Originally Published Indian Express Published on Mar 19, 2024

India will be in no hurry to do business with its new management. Onus of rapprochement lies with Pakistan.

Hybrid Pakistan

In the aftermath of brazenly rigged elections of 8 February, Pakistan has unveiled a new parliament, government, and cabinet of ministers, in a spectacle carefully choreographed by its military establishment. The latest coalition government is headed by Shehbaz Sharif, the pliant politician who did the army’s bidding in the 16-month Pakistan Democratic Movement  government that replaced the government led by Imran Khan, but was disbanded for the elections. The astute Asif Ali Zardari is back for a second term as President. Maryam Nawaz is taking her first stab at governance as Chief Minister of Punjab. Her father, thrice-deposed PM Nawaz Sharif, has been sidelined, under the looming threat of losing his Lahore parliamentary seat to a recount of votes. 

The victor of the elections, Imran Khan, languishes in Adiala jail, now forbidden from running his post-election politics from there.  The army has achieved its objective of a ‘minus Imran’ and ‘minus Nawaz’ political landscape, even if army chief Asim Munir’s political tricks department could not stop the voters from giving a tantalising glimpse of an alternate universe, where Imran Khan’s PTI would have won and run the government. 

The latest coalition government is headed by Shehbaz Sharif, the pliant politician who did the army’s bidding in the 16-month Pakistan Democratic Movement  government that replaced the government led by Imran Khan, but was disbanded for the elections.

In dealing with the pain of a stolen mandate, Pakistan’s commentariat recalled three past elections. The only free and fair ones, in 1970, led to the break-up of the country, when they awarded the majority to the Awami League and its jailed Bengali leader Mujib, leading the largely Punjabi army to conclude that the people of Pakistan could not be trusted with free elections. The 1977 elections, rigged by the civilian Bhutto, led to Zia’s coup and held the lesson that rigging was a science that could not be left to the civilians alone, it needed to be supervised by the army. In 2018, the army refined the art of pre-poll engineering to create a ‘hybrid’ regime with the then complicit Imran Khan. It deployed that model again in 2024, failing to factor in public discontent. The newspaper Dawn pointed out that ‘though the people of Pakistan managed to deny the powerful (army) what they wanted, the powerful also managed to deny the people the outcome they wanted’. 

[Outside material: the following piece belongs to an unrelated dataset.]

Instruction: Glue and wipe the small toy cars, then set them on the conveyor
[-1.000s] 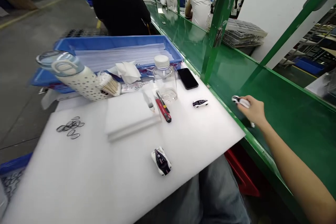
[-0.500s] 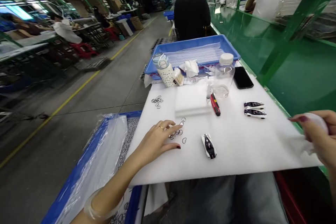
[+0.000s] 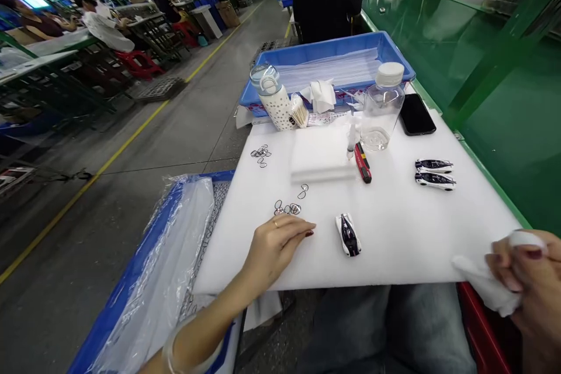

The peculiar caretaker system that Pakistan deploys ostensibly for the conduct of free elections, effectively became a vehicle for the army’s manipulation of the polls. In a thinly veiled assertion of political supremacy, the army’s corps commanders met a couple of days after the new PM was sworn in to issue an expansive statement. The army’s top body gave itself a clean chit, dismissing criticism of the rigging as ‘malicious efforts to create distortions, confusion and disinformation’ and asking the people ‘to remain positive and united,’ to forget the pilfering of their mandate as a bad dream. The army will ensure dissenting Pakistanis don’t take to the streets.

In a corporate analogy, the army chief is the powerful CEO presiding over a board of army corps commanders. This cohort has selected Shehbaz as the Chief Operating Officer, and Zardari as the largely ceremonial Managing Director. While the board will dictate security and foreign policy, the COO has the mandate to keep up the pressure on jailed (former COO) Imran Khan and to steady the economy with a 6-billion-dollar IMF loan. The technocrat CFO approved by the board, banker Mohammed Aurangzeb, is tasked to secure the bailout and push for reforms. The shareholders- the populace - find themselves marginalized, with little agency in steering the nation's trajectory.

The peculiar caretaker system that Pakistan deploys ostensibly for the conduct of free elections, effectively became a vehicle for the army’s manipulation of the polls.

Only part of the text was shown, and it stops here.